Iran Harus Hadapi Tuntutan Rakyat yang Marah Pasca Perang

Daily Akamuga – Iran kini menghadapi tantangan besar setelah berhasil melewati serangan militer AS, di tengah tuntutan mendesak dari kelompok keras yang ingin penerapan kebijakan tegas dan masyarakat yang semakin terpuruk karena krisis ekonomi. Selama tiga bulan konflik, kerasnya kelompok penguasa Iran yang merasa mereka meraih kemenangan mendorong mereka untuk menuntut kekuatan di perundingan mendatang dengan AS dan meningkatkan persenjataan.

Sementara itu, masyarakat Iran yang menderita akibat perang dan sanksi menanti adanya perbaikan ekonomi. Keempat pejabat Iran yang berbicara dengan media mengungkapkan harapan masyarakat untuk mendapatkan bantuan keuangan yang dapat meningkatkan standar hidup. Harapan yang tinggi ini berpotensi memicu protes besar jika pemerintah gagal memenuhi ekspektasi publik.

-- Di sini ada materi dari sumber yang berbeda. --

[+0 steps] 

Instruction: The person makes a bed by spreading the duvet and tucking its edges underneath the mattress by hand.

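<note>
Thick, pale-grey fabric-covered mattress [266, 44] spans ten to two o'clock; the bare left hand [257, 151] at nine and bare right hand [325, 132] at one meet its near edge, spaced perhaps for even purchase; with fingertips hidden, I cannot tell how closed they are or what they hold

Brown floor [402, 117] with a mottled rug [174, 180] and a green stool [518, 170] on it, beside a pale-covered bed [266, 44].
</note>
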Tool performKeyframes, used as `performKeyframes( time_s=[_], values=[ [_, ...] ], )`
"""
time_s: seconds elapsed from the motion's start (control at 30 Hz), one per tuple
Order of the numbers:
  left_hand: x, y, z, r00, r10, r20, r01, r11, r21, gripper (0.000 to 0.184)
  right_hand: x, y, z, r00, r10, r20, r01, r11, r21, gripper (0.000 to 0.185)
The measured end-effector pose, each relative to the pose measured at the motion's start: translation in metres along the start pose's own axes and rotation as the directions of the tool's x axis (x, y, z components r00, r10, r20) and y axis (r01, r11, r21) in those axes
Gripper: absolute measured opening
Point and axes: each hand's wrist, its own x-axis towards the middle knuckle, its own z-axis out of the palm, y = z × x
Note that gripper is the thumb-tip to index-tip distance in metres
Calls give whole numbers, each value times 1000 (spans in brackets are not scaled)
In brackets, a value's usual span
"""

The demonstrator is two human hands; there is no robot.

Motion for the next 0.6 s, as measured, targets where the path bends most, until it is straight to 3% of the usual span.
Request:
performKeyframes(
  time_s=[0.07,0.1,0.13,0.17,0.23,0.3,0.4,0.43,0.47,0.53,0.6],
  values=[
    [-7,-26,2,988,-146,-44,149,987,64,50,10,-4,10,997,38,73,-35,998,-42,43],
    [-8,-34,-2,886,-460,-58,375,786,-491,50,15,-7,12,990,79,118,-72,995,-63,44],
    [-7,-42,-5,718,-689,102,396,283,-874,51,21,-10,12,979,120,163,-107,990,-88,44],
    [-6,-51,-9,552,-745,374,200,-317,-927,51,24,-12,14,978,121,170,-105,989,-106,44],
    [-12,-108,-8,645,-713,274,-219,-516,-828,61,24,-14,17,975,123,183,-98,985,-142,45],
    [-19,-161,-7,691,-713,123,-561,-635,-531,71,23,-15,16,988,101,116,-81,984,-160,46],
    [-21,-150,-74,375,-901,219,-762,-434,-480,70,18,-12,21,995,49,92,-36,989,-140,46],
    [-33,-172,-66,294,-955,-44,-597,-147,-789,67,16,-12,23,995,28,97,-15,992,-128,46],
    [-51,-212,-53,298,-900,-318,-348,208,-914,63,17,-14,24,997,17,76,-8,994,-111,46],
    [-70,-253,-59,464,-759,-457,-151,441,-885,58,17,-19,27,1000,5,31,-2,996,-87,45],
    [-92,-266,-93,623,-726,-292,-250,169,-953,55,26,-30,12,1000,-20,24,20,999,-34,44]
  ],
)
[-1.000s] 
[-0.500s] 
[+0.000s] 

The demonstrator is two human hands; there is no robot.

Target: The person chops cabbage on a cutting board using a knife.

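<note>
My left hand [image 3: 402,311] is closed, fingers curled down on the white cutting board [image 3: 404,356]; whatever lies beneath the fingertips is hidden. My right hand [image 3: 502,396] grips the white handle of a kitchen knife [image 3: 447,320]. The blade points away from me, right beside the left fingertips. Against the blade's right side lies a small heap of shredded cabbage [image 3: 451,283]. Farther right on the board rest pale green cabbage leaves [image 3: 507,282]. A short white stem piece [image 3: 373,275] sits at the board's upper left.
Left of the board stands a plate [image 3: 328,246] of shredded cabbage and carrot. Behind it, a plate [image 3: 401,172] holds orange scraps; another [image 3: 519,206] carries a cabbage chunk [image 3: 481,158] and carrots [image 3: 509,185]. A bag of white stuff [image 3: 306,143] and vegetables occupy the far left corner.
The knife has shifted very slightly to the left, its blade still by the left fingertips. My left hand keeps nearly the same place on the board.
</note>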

Menurut Hamidreza Azizi, seorang analis di Berlin, saat perang berakhir, tantangan bagi rezim clerical Iran akan semakin kompleks. Memperbaiki kondisi ekonomi yang diwarnai inflasi tinggi dan pengangguran luas menjadi prioritas. Namun, kelompok keras yang berada di belakang revolusi merasa berhak mendapatkan penghargaan atas kebijakan mereka selama perang, sementara kelompok linier berpendapat bahwa kesepakatan dengan AS saat ini merupakan langkah mundur.

Ketegangan ini membayangi perundingan damai yang diharapkan dapat meredakan tensi ekonomi. Kesepakatan awal antara Iran dan AS, yang akan ditandatangani, kemungkinan akan memberikan bantuan keuangan, namun ancaman protes massal tetap mengintai jika masyarakat tidak merasakan perubahan yang signifikan.

Analisis oleh Saeed Laylaz menunjukkan bahwa pasca perjanjian, kontrol domestik akan menjadi penting bagi pemimpin Iran di tengah tantangan untuk menghadapi harapan publik dan menjaga stabilitas politik dalam negeri.